Tatchell won’t need an introduction to anyone in the UK, but for foreigners, he’s a long-time gay-rights campaigner who was one of the founders of Outrage!, a gay-rights group that focused on direct action and lawbreaking as a means of raising public awareness. It was particularly controversial because some of its members used “outing” as a way of highlighting the hypocrisy of closeted gay people who publicly espoused homophobic positions. Nowadays, Tatchell faces more criticism for his position on the age of consent (he says it should be reduced to 14 but has on several occasions made it clear he doesn’t think “consensual” intergenerational sex is a problem, and has referred to children as young as nine having enjoyable, consensual sex that did them no harm). This article by James Esses in the Critic has the relevant links.
None of this endears him to feminist campaigners, who tend to be rather hot on the evils of child-abuse and cool on male sexual entitlement. But it is his latest irritating reinvention as a trans-rights advocate that has got him platformed at the IEA for this event: unlike almost anyone else who thinks men can be women, he is willing to say so in the company of people who disagree. From the point of view of someone trying to put together a “balanced” panel or media segment, this makes him immensely useful.

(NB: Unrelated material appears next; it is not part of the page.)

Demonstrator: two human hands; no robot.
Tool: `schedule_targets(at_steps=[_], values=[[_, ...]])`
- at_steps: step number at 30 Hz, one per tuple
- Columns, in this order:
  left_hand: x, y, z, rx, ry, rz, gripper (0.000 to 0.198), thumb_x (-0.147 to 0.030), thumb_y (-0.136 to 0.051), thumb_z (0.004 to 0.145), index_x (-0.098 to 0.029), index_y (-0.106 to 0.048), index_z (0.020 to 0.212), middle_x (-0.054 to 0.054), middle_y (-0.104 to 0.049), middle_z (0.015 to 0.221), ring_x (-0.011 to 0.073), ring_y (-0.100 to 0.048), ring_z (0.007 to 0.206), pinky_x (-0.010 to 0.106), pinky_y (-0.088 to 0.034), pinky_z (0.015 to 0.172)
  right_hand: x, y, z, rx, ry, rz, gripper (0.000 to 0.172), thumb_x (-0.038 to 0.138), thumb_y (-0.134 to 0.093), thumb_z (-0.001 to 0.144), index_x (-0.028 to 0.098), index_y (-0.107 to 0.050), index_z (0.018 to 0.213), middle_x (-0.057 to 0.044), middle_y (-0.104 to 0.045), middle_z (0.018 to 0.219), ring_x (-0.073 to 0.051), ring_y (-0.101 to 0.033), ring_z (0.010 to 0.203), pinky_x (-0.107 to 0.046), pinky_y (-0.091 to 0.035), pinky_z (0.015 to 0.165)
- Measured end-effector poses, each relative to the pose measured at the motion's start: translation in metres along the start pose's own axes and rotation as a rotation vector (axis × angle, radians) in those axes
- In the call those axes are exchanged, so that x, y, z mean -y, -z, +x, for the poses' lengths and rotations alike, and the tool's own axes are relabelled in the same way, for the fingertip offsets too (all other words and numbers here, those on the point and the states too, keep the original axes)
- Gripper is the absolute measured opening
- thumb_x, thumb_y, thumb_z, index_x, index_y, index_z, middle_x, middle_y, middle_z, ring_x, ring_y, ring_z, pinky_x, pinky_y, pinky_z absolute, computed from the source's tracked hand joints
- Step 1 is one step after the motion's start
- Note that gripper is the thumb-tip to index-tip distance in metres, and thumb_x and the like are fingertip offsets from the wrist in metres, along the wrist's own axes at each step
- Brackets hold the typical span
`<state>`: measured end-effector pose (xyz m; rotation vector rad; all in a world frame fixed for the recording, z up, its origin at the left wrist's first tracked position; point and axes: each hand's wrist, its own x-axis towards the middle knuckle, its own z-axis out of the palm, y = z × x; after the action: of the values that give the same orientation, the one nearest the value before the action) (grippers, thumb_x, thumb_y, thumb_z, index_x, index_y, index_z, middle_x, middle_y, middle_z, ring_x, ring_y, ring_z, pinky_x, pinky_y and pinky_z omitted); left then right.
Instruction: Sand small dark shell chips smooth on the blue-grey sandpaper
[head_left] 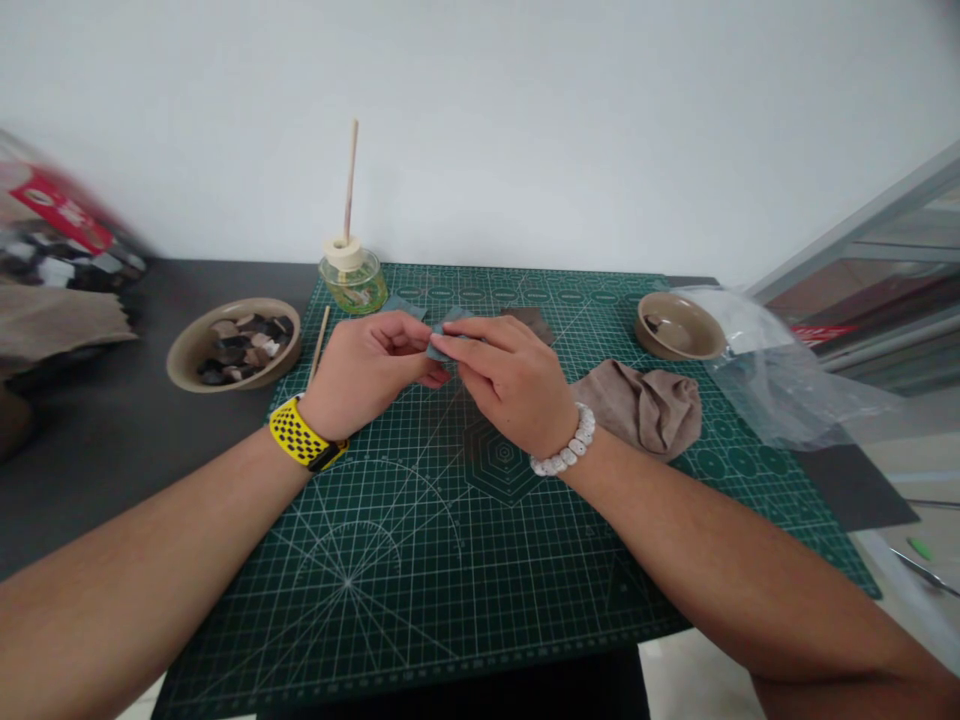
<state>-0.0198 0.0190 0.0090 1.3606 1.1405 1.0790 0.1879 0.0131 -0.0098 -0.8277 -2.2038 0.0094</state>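
Small flat blue-grey sheet piece point(437, 343) was up between both hands, above the green gridded cutting mat point(375, 620), toward the far edge of the dark-grey surface point(142, 450). Left hand point(371, 365): grip closed, thumb and fingers pinching the piece's left side. Right hand point(517, 375): grip closed too, fingers pressed on it from the right. Visible part slanted, near-left to far-right; fingers hid the rest, so full long axis couldn't be told. Beyond the hands lay a flat brown square point(536, 322). Crumpled taupe cloth point(660, 415) sat right of the right hand; round tan chip-filled bowl point(184, 370) stood left.
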Motion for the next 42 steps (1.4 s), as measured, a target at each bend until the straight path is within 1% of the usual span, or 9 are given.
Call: schedule_targets(at_steps=[5,9,14,17,21,26,30,37,42], values=[[0.0011,0.0009,0.0000,0.009,-0.005,0.009,0.017,-0.014,-0.080,0.062,-0.023,-0.076,0.077,-0.001,-0.081,0.070,0.0190,-0.080,0.063,0.028,-0.070,0.066,0.0000,0.0009,0.0011,0.064,-0.036,0.031,0.037,0.014,-0.058,0.110,0.024,-0.084,0.135,-0.010,-0.084,0.139,-0.024,-0.078,0.127,-0.047,-0.061,0.115],[0.0031,0.0021,0.0014,0.021,-0.005,-0.020,0.017,-0.015,-0.077,0.062,-0.022,-0.076,0.077,0.000,-0.081,0.068,0.0180,-0.079,0.061,0.026,-0.069,0.064,0.0004,-0.0013,0.0018,0.061,-0.010,0.034,0.036,0.017,-0.059,0.111,0.018,-0.083,0.137,-0.013,-0.084,0.141,-0.024,-0.078,0.128,-0.045,-0.061,0.116],[0.0051,0.0029,0.0025,0.022,-0.014,-0.043,0.018,-0.014,-0.081,0.062,-0.023,-0.076,0.077,-0.002,-0.079,0.066,0.0161,-0.077,0.056,0.023,-0.067,0.061,0.0000,-0.0043,0.0026,0.053,-0.002,0.019,0.037,0.014,-0.057,0.111,0.016,-0.084,0.135,-0.013,-0.085,0.138,-0.023,-0.079,0.127,-0.043,-0.061,0.116],[0.0056,0.0030,0.0023,0.024,-0.016,-0.031,0.017,-0.017,-0.086,0.066,-0.023,-0.076,0.079,0.000,-0.080,0.067,0.0173,-0.078,0.058,0.023,-0.067,0.061,-0.0011,-0.0029,0.0029,0.054,-0.025,0.010,0.036,0.015,-0.057,0.110,0.016,-0.085,0.134,-0.013,-0.086,0.137,-0.023,-0.080,0.125,-0.043,-0.061,0.115],[0.0066,0.0033,0.0023,0.019,-0.021,-0.002,0.019,-0.025,-0.091,0.071,-0.023,-0.076,0.083,0.002,-0.081,0.068,0.0194,-0.080,0.060,0.025,-0.067,0.061,-0.0013,0.0000,0.0035,0.065,-0.110,-0.008,0.036,0.015,-0.060,0.109,0.021,-0.086,0.133,-0.011,-0.086,0.137,-0.024,-0.079,0.124,-0.044,-0.061,0.114],[0.0060,0.0022,0.0022,0.033,-0.016,-0.002,0.023,-0.030,-0.093,0.071,-0.021,-0.074,0.082,0.002,-0.080,0.067,0.0193,-0.080,0.060,0.025,-0.067,0.059,-0.0005,0.0013,0.0033,0.051,-0.103,0.000,0.041,0.013,-0.055,0.111,0.022,-0.085,0.138,-0.010,-0.086,0.138,-0.023,-0.080,0.122,-0.043,-0.062,0.113],[0.0042,0.0006,0.0018,0.033,-0.020,-0.012,0.020,-0.027,-0.090,0.070,-0.022,-0.073,0.079,0.001,-0.080,0.066,0.0189,-0.081,0.061,0.025,-0.067,0.061,-0.0009,0.0010,0.0031,0.090,-0.089,0.012,0.042,0.013,-0.053,0.113,0.024,-0.082,0.141,-0.009,-0.084,0.143,-0.023,-0.080,0.124,-0.043,-0.062,0.112],[0.0048,-0.0012,0.0026,0.000,-0.002,-0.047,0.016,-0.020,-0.084,0.066,-0.021,-0.073,0.078,0.000,-0.080,0.067,0.0175,-0.081,0.061,0.023,-0.068,0.062,-0.0016,-0.0009,0.0028,0.084,-0.020,0.031,0.040,0.020,-0.052,0.115,0.016,-0.080,0.143,-0.015,-0.082,0.146,-0.026,-0.079,0.130,-0.048,-0.061,0.116],[0.0044,-0.0007,0.0011,0.000,-0.007,-0.060,0.019,-0.020,-0.086,0.070,-0.021,-0.069,0.079,0.000,-0.079,0.067,0.0186,-0.080,0.061,0.026,-0.068,0.062,-0.0017,0.0000,0.0038,0.110,-0.072,0.006,0.042,0.017,-0.052,0.113,0.022,-0.081,0.142,-0.013,-0.082,0.146,-0.026,-0.079,0.129,-0.049,-0.062,0.116]])
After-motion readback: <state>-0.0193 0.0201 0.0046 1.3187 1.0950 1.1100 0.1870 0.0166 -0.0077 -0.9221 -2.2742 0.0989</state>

I find him an immensely irritating media voice on the topic. He accepts that there are indeed two sexes, male and female. Pleasingly, this gets him berated as transphobic by the lunatic fringe of transactivism, like India Willoughby.

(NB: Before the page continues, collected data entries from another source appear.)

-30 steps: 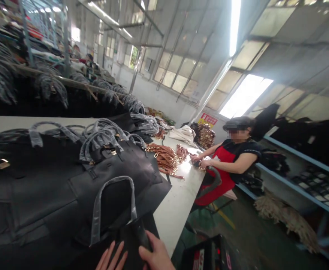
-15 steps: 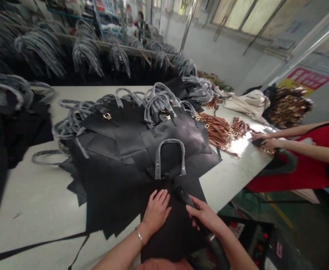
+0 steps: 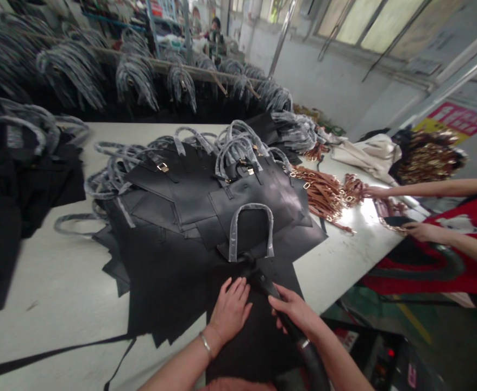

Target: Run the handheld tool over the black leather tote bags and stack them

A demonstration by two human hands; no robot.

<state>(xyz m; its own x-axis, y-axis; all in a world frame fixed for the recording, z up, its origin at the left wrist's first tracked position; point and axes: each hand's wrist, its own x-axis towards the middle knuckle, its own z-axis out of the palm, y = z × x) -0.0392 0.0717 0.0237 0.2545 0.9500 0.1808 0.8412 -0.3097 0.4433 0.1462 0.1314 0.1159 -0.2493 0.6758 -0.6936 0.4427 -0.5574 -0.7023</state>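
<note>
Leather panel (image 3: 250, 347), left hand (image 3: 230, 312) flat, right hand (image 3: 293, 315) gripping black tube (image 3: 265, 285)

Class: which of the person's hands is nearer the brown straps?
Right. The right hand is below and left of the brown straps; the left hand is farther left.
</note>
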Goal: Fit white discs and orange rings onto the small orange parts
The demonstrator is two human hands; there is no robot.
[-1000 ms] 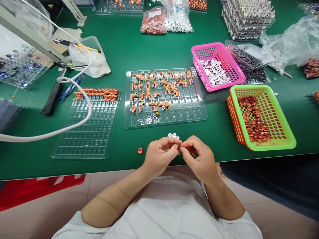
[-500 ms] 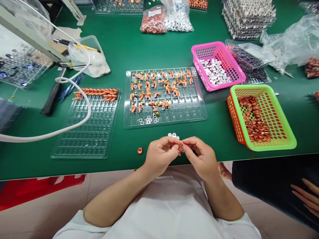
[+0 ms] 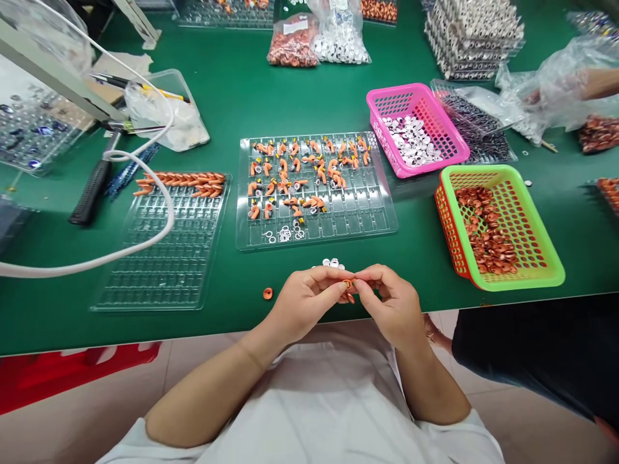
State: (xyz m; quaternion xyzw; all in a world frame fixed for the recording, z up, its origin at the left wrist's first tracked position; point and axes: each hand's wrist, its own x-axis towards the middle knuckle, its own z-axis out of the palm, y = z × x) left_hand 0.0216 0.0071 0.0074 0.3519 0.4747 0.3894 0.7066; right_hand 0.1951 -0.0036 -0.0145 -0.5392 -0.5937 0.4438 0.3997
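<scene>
Fingertips together at the table's front edge, my left hand [image 3: 309,298] and my right hand [image 3: 391,303] both pinch a small copper-coloured part [image 3: 348,284]. Its exact kind is hard to make out, since the fingers cover much of it. Several white round pieces [image 3: 333,263] lie just beyond my hands. To the left sits a single copper-coloured cup-shaped piece [image 3: 267,294]. Farther back, a clear compartment tray [image 3: 358,222] holds several orange curved parts [image 3: 294,166] and, in its front row, white rings [image 3: 285,233].
A pink basket [image 3: 411,171] of white pieces and a green basket [image 3: 551,274] of copper pieces stand at right. Another clear tray [image 3: 159,258], a hammer [image 3: 93,190] and a white cable [image 3: 120,254] lie left. A co-worker's arm [image 3: 599,84] reaches over plastic bags at right.
The view has shifted slightly. My hands stay together, with the small part turned a little and more of it showing. A co-worker's arm has come in at the upper right.
</scene>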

Two things: Peter Tatchell - great campaigner for gay rights that he is - does NOT speak for the trans community. He’s not an emissary or ambassador for us.
And secondly, you don’t qualify as a ‘biological woman’ by having a baby. Or big gannets teeth, or whatever it is you say.— India Willoughby (@IndiaWilloughby) September 9, 2023
Tatchell thinks, however, that man and woman refer to “gender identities” or “gender roles”, and that “brain scans” have “proved” that trans people have brains that are typical of their identities.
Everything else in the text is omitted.